I always believe people need to take these reviews with a grain of salt. I'm pretty active on Yelp, but I'm not one of those overly entitled people who thinks my opinion is a pot of gold. In any case, It's missing one: The Yelp Talkers. Those are people who are fair-weather Yelpers but religiously start stupid threads on the Yelp Talk message boards...think: AOL Chatrooms circa 1999. Total weirdos!

MayhemInTheHood
MayhemInTheHood

A large portion of the people that populate Yelp Talk also attend almost every Yelp event, whether it's an Elite event, CMYE or UYE. Not sure I'd call that 'fair weather'. They seem to be more into the site as a whole than anybody else.

digkv
digkv

I love yelp, I tried to write reviews once and I did quite a few but it eventually got boring and tedious. I actually think yelp is an extremely useful site when traveling. I can recall just a few months ago when I was in San Juan and yelp introduced me to some of the best food I had in Puerto Rico, the concierge and locals would always be telling me to eat at really "touristy" restaurants. Yes with a large public site there will always be bad reviews but the key is to read a large portion of the reviews and see what the overall concensus is, not just based off its star value.

Chownoir
Chownoir

My favorite one is sort of a variant on the Xenophobe and they get the one item that's mainstream regardless of whether or not the restaurant is known for it. The number of times I've read a someone saying something like, "I know this place is known for their sushi but I don't eat raw fish and I always get chicken teriyaki. It was meh and I wouldn't come back here again"

MayhemInTheHood
MayhemInTheHood

I hate the Contrarian. I read a one star review from this guy of Slaters 50/50. He did the "i just dont get it, man. Whats with all these 4-5 star reviews?!?". Meanwhile, he didn't mention what he ate there. The same dude also had a negative review of The Wiltern, because he went to a Tracy Chapman concert and the guy behind him was singing along the whole time. So 1 star for the venue. Yep...that's about the sort of insight you can expect from Yelp.

JB
JB

As a pedigreed contrarian in both life and online restaurant publishing, it seems somewhat contra-dictory to dismiss the Yelp Contrarian in the same breath as dismissing the other Yelp personas. Could it be the Contrarians speak the 'real' truth amidst the cacophony of posers? Yes, I know it may seem that 100% of the time they deviate from the masses and relish walking to the beat of a different drummer, but upon close examination, that's really not true.

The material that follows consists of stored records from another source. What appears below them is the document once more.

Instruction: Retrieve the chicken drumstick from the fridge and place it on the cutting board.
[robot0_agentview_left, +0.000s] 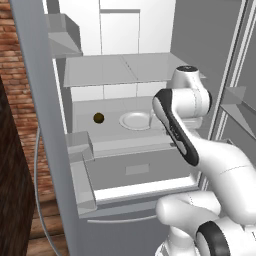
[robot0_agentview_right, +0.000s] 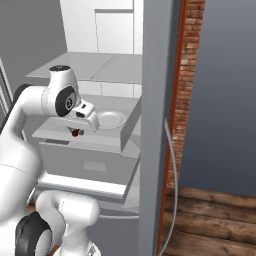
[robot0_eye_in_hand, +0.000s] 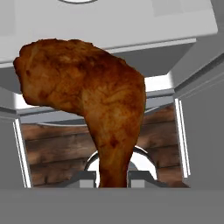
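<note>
1. Left base view: the fridge (robot0_agentview_left: 125, 75) stood open, with a white plate (robot0_agentview_left: 135, 120) on its shelf. A small dark ball (robot0_agentview_left: 99, 118) lay left of the plate, well apart. The drawer (robot0_agentview_left: 137, 170) sat below the plate. The arm bent over the shelf, hiding the plate's right edge.
2. Right base view: the gripper (robot0_agentview_right: 76, 132) hung just left of the plate (robot0_agentview_right: 111, 119), at the shelf's front edge, with a reddish bit of the chicken drumstick (robot0_agentview_right: 76, 133) under it.
3. Hand view: the drumstick (robot0_eye_in_hand: 87, 96) was pinched by its thin bone end between the fingertips (robot0_eye_in_hand: 87, 178), thick end away from the gripper, off the plate.
</note>
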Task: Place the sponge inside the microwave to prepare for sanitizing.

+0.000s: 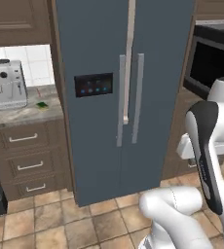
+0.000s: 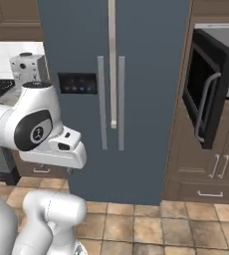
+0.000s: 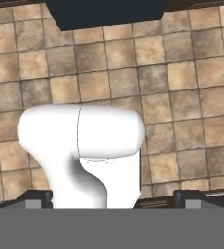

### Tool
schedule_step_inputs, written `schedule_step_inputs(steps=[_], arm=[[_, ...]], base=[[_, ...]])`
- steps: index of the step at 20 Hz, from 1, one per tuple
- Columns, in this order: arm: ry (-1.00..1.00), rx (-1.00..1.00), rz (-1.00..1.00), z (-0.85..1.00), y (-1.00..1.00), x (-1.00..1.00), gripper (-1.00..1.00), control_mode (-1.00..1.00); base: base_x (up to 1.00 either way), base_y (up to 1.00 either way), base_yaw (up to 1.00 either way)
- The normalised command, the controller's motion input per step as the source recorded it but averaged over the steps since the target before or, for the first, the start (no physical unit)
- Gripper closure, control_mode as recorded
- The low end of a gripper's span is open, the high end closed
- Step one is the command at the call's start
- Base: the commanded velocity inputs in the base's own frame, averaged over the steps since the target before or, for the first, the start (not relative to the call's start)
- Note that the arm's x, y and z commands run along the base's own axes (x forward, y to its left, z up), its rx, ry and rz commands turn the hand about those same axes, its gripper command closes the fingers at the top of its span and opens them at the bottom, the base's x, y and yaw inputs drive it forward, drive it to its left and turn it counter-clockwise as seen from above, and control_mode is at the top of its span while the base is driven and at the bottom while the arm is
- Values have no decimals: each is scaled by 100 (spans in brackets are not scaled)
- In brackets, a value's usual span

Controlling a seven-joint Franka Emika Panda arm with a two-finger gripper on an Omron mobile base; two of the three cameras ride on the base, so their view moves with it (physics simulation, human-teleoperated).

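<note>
With the gripper (image 3: 112, 197) wide open and empty, the distant sponge (image 1: 42, 105) risks being nudged off the bench (image 1: 16, 115).

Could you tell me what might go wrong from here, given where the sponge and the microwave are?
1. The sponge lies on the counter left of the fridge, the microwave to its right; the base will probably have to drive between them and could clip the fridge.
2. The microwave door juts out; the arm may strike it.
3. The gripper is open and empty; the thin sponge could slip.
</note>
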Motion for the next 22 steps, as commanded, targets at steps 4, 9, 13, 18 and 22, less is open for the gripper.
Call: schedule_step_inputs(steps=[4,9,13,18,22], arm=[[0,0,0,0,0,0,-100,100],[0,0,0,0,0,0,-100,100],[0,0,0,0,0,0,-100,100],[0,0,0,0,0,0,-100,100],[0,0,0,0,0,0,-100,100]], base=[[22,100,-16],[20,100,-10],[15,100,0],[20,64,3],[37,27,6]])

Remember, I love TK Burger, and Magic Wok, and Baja Fish Tacos, which surely can't diminish my credibility when I rip Old Vine Cafe as the overrated, PR-driven establishment that it really is.

Dave Lieberman
Dave Lieberman

That means you're not a Contrarian (capital C). If you were a Contrarian, you'd hate TK Burger, Magic Wok, etc. and dismiss all the other people who love those places as "hype addicts" or "sheeple".